Prof. Epicte­tus Patal­inghug, a trus­tee and con­venor at Strat­base ADRi, pointed out that in­fras­truc­ture may have a larger im­pact if it is in­vested in ru­ral projects. In­done­sia and Malaysia, for ex­am­ple, have re­duced their poverty rates faster be­cause they con­cen­trated on ru­ral in­fras­truc­ture pro­vi­sion. China’s town­ship and vil­lage en­ter­prises, which also pri­or­i­tized ru­ral ar­eas, was in­stru­men­tal in prop­ping up the Chi­nese econ­omy.

Lo­cally, the BBB’s less pop­u­lar rel­a­tive, the Three-Year Rolling In­fras­truc­ture Pro­gram (TRIP), de­serves equal ex­po­sure. The TRIP cov­ers 4,895 smaller in­fras­truc­ture projects that will be rolled out within the next three years. A lit­tle un­der a third of these projects will be im­ple­mented in the five poor­est re­gions in the coun­try.

The main is­sue here is whether the gov­ern­ment can over­come sev­eral chal­lenges in project ex­e­cu­tion.

Prof. Patal­inghug also ob­served that in­fras­truc­ture spend­ing has so far been di­rected to­wards fund­ing new projects. How­ever, project main­te­nance mer­its equal at­ten­tion. The rates of re­turn from World Bank-as­sisted road main­te­nance projects, for ex­am­ple, were nearly twice those of road con­struc­tion projects.
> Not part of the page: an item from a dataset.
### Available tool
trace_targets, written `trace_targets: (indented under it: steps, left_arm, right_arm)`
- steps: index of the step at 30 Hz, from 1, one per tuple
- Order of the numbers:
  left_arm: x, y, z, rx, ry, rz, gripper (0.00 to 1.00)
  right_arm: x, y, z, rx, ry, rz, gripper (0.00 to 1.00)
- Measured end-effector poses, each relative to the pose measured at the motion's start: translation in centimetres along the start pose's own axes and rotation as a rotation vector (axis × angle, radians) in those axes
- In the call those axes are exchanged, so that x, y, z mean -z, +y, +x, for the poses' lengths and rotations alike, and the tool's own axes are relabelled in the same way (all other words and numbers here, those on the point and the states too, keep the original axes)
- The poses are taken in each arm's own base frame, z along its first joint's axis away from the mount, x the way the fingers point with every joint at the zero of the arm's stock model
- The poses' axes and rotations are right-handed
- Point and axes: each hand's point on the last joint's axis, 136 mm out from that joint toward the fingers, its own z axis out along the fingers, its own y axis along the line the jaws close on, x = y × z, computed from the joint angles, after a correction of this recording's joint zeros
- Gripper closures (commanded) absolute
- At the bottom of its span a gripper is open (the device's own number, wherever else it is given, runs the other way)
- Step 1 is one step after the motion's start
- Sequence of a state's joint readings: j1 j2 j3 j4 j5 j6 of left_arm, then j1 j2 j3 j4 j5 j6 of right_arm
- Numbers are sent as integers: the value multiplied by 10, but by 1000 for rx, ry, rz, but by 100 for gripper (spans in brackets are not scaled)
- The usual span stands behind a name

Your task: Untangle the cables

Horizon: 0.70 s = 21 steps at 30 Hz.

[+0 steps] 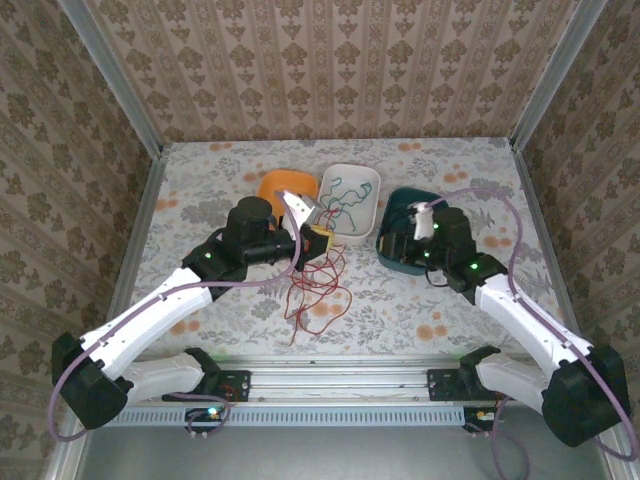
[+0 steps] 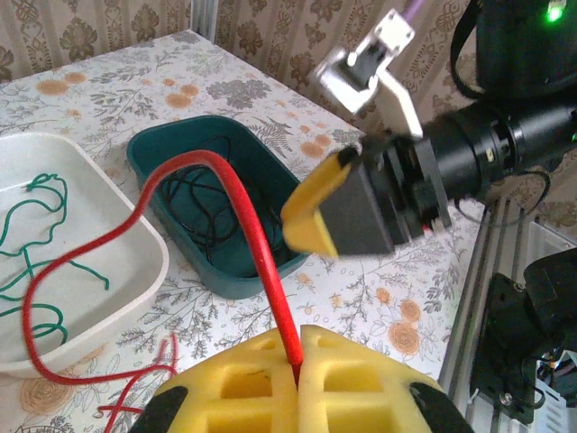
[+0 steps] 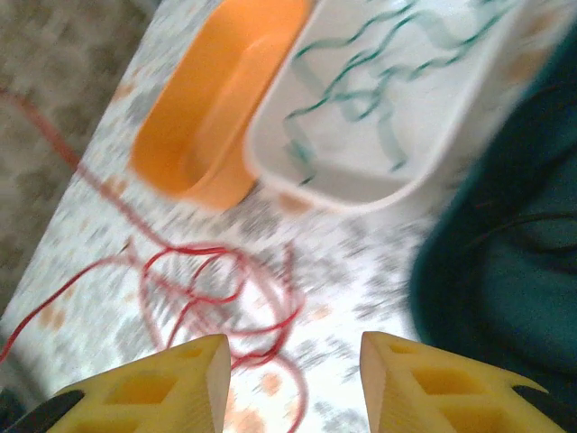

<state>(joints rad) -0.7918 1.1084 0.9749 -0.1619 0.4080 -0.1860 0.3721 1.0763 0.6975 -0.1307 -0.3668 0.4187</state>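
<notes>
My left gripper point(image 2: 299, 361) is shut on a red cable point(image 2: 257, 234) that rises from between its yellow pads and arcs left. In the top view the left gripper point(image 1: 318, 238) hangs above the loose red cable heap point(image 1: 315, 285) on the table. A green cable point(image 2: 27, 225) lies in the white tray point(image 2: 135, 236). Thin black cable point(image 2: 207, 212) lies in the teal tray point(image 2: 153, 171). My right gripper point(image 3: 293, 379) is open and holds nothing, low over the table, with loops of the red cable point(image 3: 216, 289) just ahead. One of its fingers point(image 2: 315, 212) shows close to the left gripper.
An orange tray point(image 1: 285, 188) with nothing visible in it stands left of the white tray point(image 1: 372, 180), and the teal tray point(image 1: 400, 205) is partly under the right arm. Patterned walls close in the table on three sides. A metal rail point(image 1: 330, 380) runs along the near edge.
</notes>
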Motion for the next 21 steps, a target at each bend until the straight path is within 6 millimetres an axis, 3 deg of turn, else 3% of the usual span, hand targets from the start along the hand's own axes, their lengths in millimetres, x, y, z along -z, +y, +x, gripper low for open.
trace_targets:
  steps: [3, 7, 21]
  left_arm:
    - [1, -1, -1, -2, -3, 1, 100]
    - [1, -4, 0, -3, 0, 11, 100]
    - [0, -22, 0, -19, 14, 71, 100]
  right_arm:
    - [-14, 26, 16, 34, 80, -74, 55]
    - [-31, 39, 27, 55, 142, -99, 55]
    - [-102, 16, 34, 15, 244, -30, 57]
While the im­proved in­fras­truc­ture spend­ing is promis­ing, there are sev­eral prob­lems the gov­ern­ment still needs to over­come.

For in­stance, there have of­ten been huge de­lays be­tween project ap­proval and project ex­e­cu­tion. Thus, the prom­ise of in­creased in­fras­truc­ture spend­ing must come hand in hand with cor­rect­ing in­sti­tu­tional weak­nesses, ad­dress­ing ab­sorp­tive ca­pac­ity con­straints, poor project eval­u­a­tion and project se­lec­tion, as well as tack­ling cor­rup­tion. The con­ti­nu­ity of in­fras­truc­ture plans should also be en­sured, es­pe­cially since the scale of the BBB projects sug­gests that its com­ple­tion dates will most likely spill over to the next ad­min­is­tra­tion.

Ac­cord­ing to ex­perts, these ex­e­cu­tion bot­tle­necks are more press­ing than con­cerns on which fi­nanc­ing mode is more su­pe­rior, since the PPP and ODA have their own strengths and weak­nesses. A project should in­stead be as­sessed to de­ter­mine which fi­nanc­ing scheme is most ap­pro­pri­ate for it.

Ul­ti­mately, the main is­sue here is whether the gov­ern­ment can over­come these ex­e­cu­tion chal­lenges.

As Dr. Alvin Ang pointed out, this year will be crit­i­cal in that the Duterte ad­min­is­tra­tion should be able to de­liver a much-im­proved in­fras­truc­ture spend­ing and faster im­ple­men­ta­tion of pro­grams. Filipinos are of course ex­pect­ing con­crete de­vel­op­ments, rather than just mere lip ser­vice.

If suc­cess­ful, the BBB could be­come the Duterte ad­min­is­tra­tion’s legacy pro­gram. Oth­er­wise, Duterte’s pop­u­lar­ity might be eroded sooner if he fails to meet ex­pec­ta­tions.